Saya tidak akan marah-marah karena film ini berujung pada cerita tidak didasarkan tanpa logika, hey apa yang mau diharapkan ketika Rika dan kawan-kawan memang berniat menyajikan kekonyolan total dari awal. Lagipula kenapa harus mengambil pusing, toh ini adalah film komedi-horor yang berfokus pada bagaimana membuat penontonnya tertawa dengan humor tidak normal lewat adegan usus terburai atau zombie yang bisa menyetir mobil. “Zombie Hunter Rika” punya segala macam cara jitu untuk menuntaskan misinya menulari saya dengan berbagai komedi bodoh yang bisa dikatakan efektif membuat saya tertawa (atau memang saya saja yang mudah digelitik) dan secara bersamaan dibuat ngeri dengan “kehebatan” Ken’ichi Fujiwara mengemas horornya. Kata mengerikan disini bukan berasal dari atmosfir film yang justru didominasi perasaan menyenangkan tapi dari bagaimana film ini bisa menyajikan kulit-kulit yang terkelupas, darah yang mengalir tak tentu arah, bagian tubuh yang terpotong seenaknya, atau jika memang belum cukup gigi-gigi busuk zombie sudah siap memangsa leher-leher yang lengah.

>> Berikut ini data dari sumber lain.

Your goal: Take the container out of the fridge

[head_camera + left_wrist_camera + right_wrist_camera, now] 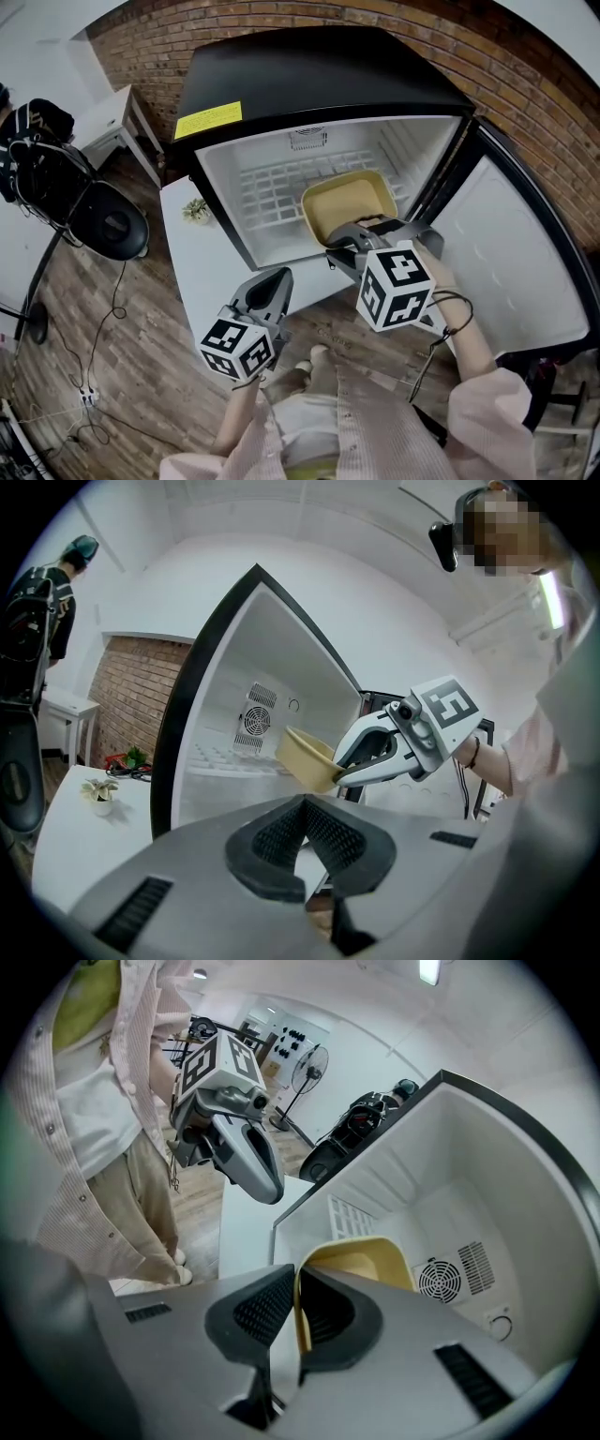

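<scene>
A tan, open-topped container [345, 202] sits at the front of the open mini fridge [309, 75], over its white wire shelf. My right gripper [351, 238] is shut on the container's near rim; in the right gripper view the yellow wall [361, 1258] stands pinched between the two black pads [265, 1309]. My left gripper [277, 279] hangs lower left, outside the fridge, apart from the container. Its jaws are shut with nothing in them [302, 806]. The left gripper view shows the container [306, 757] tilted in the right gripper [349, 771].
The fridge door [525, 253] stands open at the right. The fridge rests on a white table [202, 272] that carries a small potted plant [196, 210]. A black chair [108, 220] and cables lie on the wood floor at left. A brick wall stands behind.
</scene>
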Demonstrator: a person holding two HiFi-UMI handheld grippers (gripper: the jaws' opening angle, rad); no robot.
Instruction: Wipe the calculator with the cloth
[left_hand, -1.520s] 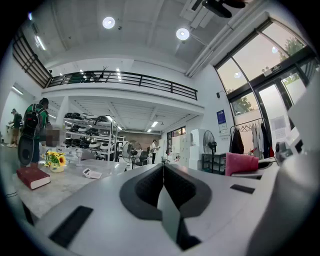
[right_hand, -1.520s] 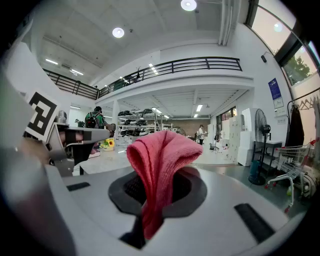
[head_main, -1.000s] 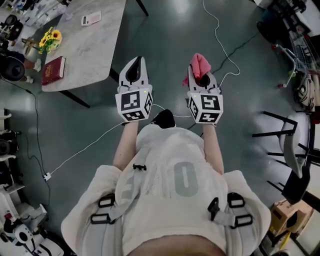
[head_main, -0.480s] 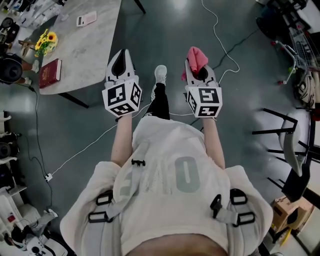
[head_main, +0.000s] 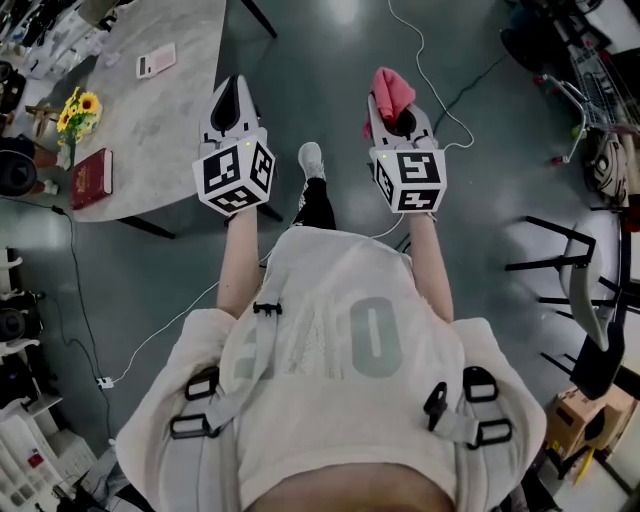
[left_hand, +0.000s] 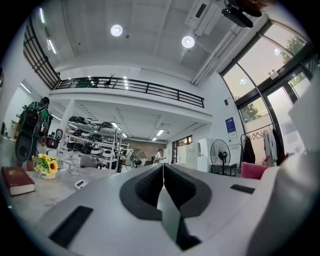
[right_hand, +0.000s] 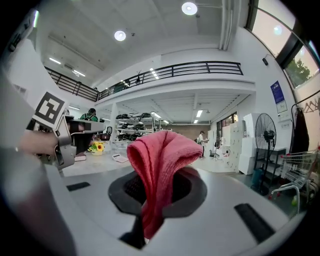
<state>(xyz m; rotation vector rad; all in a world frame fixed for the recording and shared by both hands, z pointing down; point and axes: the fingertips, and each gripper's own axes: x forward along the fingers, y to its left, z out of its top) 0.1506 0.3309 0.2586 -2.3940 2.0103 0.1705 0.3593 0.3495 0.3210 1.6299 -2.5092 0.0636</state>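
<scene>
1. Pink and fuzzy, a soft cloth (head_main: 392, 88) sticks out of the white right gripper (head_main: 390, 108) in the head view. The white left gripper (head_main: 233, 88) is just to its left. A person (head_main: 340, 360) stands on the dark floor (head_main: 330, 60) and holds both grippers out in front.
2. In the same view, the small, flat, pink-and-white calculator (head_main: 156, 60) lies on the grey stone-look table (head_main: 175, 130), far off to the left. It is well apart from both grippers. Yellow sunflowers (head_main: 78, 108) and a dark red book (head_main: 88, 178) sit at the left edge of the table.
3. In the left gripper view, the two jaws are pressed tight together with nothing between them. The calculator shows small on the table, low on the left, to the right of the book and the sunflowers.
4. In the right gripper view, the jaws squeeze the cloth. A folded lump pokes up above them and a tail hangs down below. The calculator is far away on the left, on the table.
5. I think no wiping has begun, and the step in hand is bringing the cloth to the table. Next, the right gripper needs to get close and go down until the cloth lies on the calculator. The left gripper could hold the calculator so it does not slide.
</scene>
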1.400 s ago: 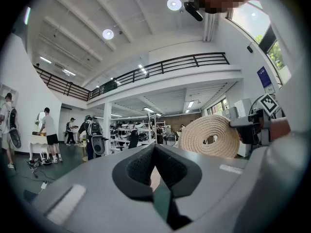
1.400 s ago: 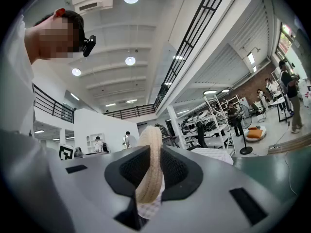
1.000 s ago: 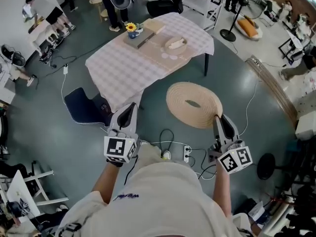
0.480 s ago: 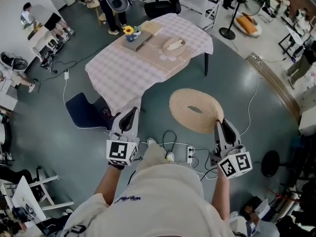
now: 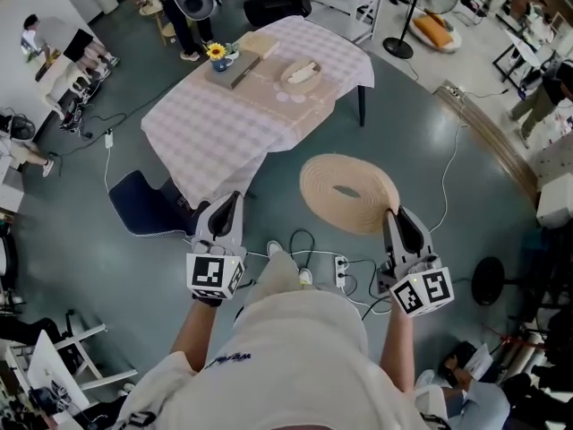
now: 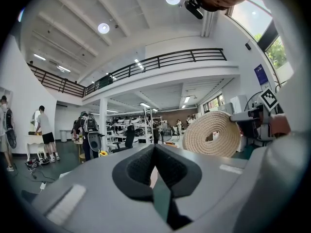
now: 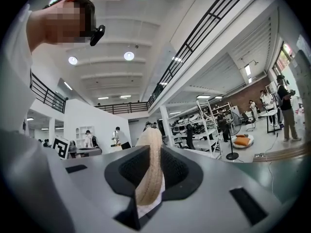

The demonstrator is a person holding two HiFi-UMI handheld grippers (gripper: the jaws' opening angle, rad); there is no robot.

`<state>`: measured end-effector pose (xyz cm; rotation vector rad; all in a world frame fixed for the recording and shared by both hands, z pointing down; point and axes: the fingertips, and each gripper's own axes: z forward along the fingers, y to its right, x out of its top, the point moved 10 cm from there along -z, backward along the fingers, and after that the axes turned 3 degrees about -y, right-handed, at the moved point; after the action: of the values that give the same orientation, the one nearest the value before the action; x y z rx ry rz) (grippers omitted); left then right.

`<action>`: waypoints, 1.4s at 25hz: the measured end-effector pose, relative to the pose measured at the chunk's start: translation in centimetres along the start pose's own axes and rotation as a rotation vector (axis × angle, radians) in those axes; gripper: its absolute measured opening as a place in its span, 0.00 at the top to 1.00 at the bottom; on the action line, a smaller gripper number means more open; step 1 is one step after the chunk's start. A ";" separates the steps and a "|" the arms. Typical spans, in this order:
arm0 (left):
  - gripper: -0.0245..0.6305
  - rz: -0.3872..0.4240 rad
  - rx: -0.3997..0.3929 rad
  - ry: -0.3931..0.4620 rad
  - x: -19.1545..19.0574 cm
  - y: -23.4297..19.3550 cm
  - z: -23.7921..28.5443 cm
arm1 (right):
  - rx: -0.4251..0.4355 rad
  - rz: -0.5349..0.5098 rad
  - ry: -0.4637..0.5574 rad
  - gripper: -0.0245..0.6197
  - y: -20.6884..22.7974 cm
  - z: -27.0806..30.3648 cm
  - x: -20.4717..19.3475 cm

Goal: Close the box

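A round woven straw disc [image 5: 349, 193] with a slot in its middle hangs flat above the floor, and my right gripper [image 5: 395, 215] is shut on its near right edge. In the right gripper view the disc's rim [image 7: 149, 171] stands edge-on between the pads. My left gripper [image 5: 227, 208] is shut with nothing in it, held over the floor left of the disc; its own view shows the disc [image 6: 212, 135] off to the right. On the checked table [image 5: 224, 124] ahead lie a flat grey box [image 5: 235, 69] and a tan box [image 5: 258, 43].
A sunflower in a cup [image 5: 218, 54] and a shallow basket [image 5: 301, 74] sit on the table. A dark cushion [image 5: 143, 206] lies at the table's near left. Cables and a power strip [image 5: 340, 271] run across the floor at my feet. People stand at far left.
The table and floor have slid a little left and up in the head view. Both grippers keep their pose, and the woven disc stays in the right gripper.
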<state>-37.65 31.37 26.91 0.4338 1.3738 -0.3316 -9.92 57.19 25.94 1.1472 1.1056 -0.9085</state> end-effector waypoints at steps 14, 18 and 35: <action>0.96 -0.022 0.020 -0.049 -1.0 -0.6 1.0 | -0.011 0.031 -0.043 0.85 0.9 2.0 -0.8; 0.96 -0.022 0.016 -0.075 -1.8 -0.8 2.7 | -0.015 0.032 -0.063 0.85 2.1 3.5 -1.2; 0.96 -0.042 -0.008 -0.111 0.0 -4.9 15.7 | -0.035 0.059 -0.107 0.85 8.2 14.6 1.6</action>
<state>-26.34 19.49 28.55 0.3744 1.2769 -0.3791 1.04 44.50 26.95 1.0840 0.9923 -0.8912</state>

“Zombie Hunter Rika” sayangnya memang tidak seperti yang saya harapkan, terlampau sopan dalam mencabik-cabik logika saya yang sebenarnya sudah dipersiapkan setengah matang untuk menerima hal tidak masuk di akal (ibarat kata saya sudah pasrah untuk dibuat jatuh cinta dengan film ini). Beruntung karakter-karakternya terutama si manusia zombie dan tiga sekawan masih tetap bisa menghibur dengan lawakan-lawakan yang lucu walau terkadang terdengar garing. Tidak demikian dengan si Rika yang tangan kanannya dioperasi oleh sang kakek dengan tangan seorang zombie-hunter, lakonnya bisa dibilang membosankan dan tidak pantas untuk menjadi heroine. Lebih menyenangkan jika saya bisa menyaksikkan dia dikeroyok ratusan zombie yang sayangnya tidak ada disini. Rika boleh bangga memiliki pedang maha sakti, tapi pedang tersebut sangat tumpul ditebaskan berulang kali ke wajah saya yang tidak puas dengan apa yang ditonton. Jika film ini dapat menghibur di paruh awal perjalanannya lewat sekumpulan aksi menentang logika dan komedi yang lumayan memancing saya untuk tertawa, paruh terakhir entah kenapa justru dihiasi oleh aksi-aksi pertarungan Rika yang membosankan. Pada akhirnya kita hanya akan “dipaksa” untuk memilih menyukai film ini atau sangat membencinya.